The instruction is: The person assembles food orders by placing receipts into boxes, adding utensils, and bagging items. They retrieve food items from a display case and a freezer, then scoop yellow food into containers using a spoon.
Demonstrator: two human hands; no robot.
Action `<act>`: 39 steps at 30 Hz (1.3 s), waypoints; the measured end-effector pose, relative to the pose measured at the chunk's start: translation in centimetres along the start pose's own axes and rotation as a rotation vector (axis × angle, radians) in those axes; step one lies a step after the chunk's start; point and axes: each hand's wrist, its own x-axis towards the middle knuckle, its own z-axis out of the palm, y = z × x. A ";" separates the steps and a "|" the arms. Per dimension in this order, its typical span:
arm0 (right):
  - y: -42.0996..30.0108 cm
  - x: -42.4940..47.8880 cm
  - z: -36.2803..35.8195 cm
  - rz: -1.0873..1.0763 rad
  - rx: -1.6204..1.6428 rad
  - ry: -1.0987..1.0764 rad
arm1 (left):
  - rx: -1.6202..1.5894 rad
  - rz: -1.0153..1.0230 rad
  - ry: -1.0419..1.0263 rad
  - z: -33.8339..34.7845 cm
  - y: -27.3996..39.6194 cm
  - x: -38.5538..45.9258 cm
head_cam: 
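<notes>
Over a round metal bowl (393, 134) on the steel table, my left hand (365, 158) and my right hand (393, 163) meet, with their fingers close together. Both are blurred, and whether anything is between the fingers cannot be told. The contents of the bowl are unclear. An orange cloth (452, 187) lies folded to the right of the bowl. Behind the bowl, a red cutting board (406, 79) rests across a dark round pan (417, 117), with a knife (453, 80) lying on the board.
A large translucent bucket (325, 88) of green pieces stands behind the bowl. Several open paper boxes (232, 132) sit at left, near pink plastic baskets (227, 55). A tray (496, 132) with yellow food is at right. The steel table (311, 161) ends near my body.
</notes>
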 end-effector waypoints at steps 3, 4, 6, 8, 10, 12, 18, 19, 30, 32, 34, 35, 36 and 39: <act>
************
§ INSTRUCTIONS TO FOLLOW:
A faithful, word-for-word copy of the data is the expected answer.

§ EXERCISE RESULT:
The instruction is: The person assembles food orders by placing receipts into boxes, adding utensils, and bagging items. They retrieve food items from a display case and a freezer, then scoop yellow food into containers using a spoon.
Demonstrator: two human hands; no robot.
Action `<act>`: 39 steps at 30 Hz (1.3 s), waypoints; the measured end-effector pose, relative to the pose measured at the chunk's start: translation in centimetres along the start pose's own axes and rotation as a rotation vector (axis × angle, radians) in those axes; step one lies a step after the chunk's start; point and axes: each hand's wrist, its own x-axis towards the middle knuckle, its own z-axis out of the palm, y = z × x. A ";" separates the steps and a "|" the arms. Per dimension in this order, its typical span:
arm0 (right):
  - y: -42.0996..30.0108 cm
  - x: -42.4940..47.8880 cm
  - z: -36.2803..35.8195 cm
  - rz: -1.0873..1.0763 rad
  - rx: -1.6204..1.6428 rad
  - ry: -1.0987..1.0764 rad
arm1 (left):
  - rx: -1.6202..1.5894 rad
  - rz: -1.0153..1.0230 rad
  - ry: -1.0419..1.0263 rad
  - z: -33.8339..34.7845 cm
  - y: -27.3996..39.6194 cm
  - x: -38.5538..45.9258 cm
head_cam: 
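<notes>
Over a round metal bowl (393, 134) on the steel table, my left hand (365, 158) and my right hand (393, 163) meet, with their fingers close together. Both are blurred, and whether anything is between the fingers cannot be told. The contents of the bowl are unclear. An orange cloth (452, 187) lies folded to the right of the bowl. Behind the bowl, a red cutting board (406, 79) rests across a dark round pan (417, 117), with a knife (453, 80) lying on the board.
A large translucent bucket (325, 88) of green pieces stands behind the bowl. Several open paper boxes (232, 132) sit at left, near pink plastic baskets (227, 55). A tray (496, 132) with yellow food is at right. The steel table (311, 161) ends near my body.
</notes>
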 end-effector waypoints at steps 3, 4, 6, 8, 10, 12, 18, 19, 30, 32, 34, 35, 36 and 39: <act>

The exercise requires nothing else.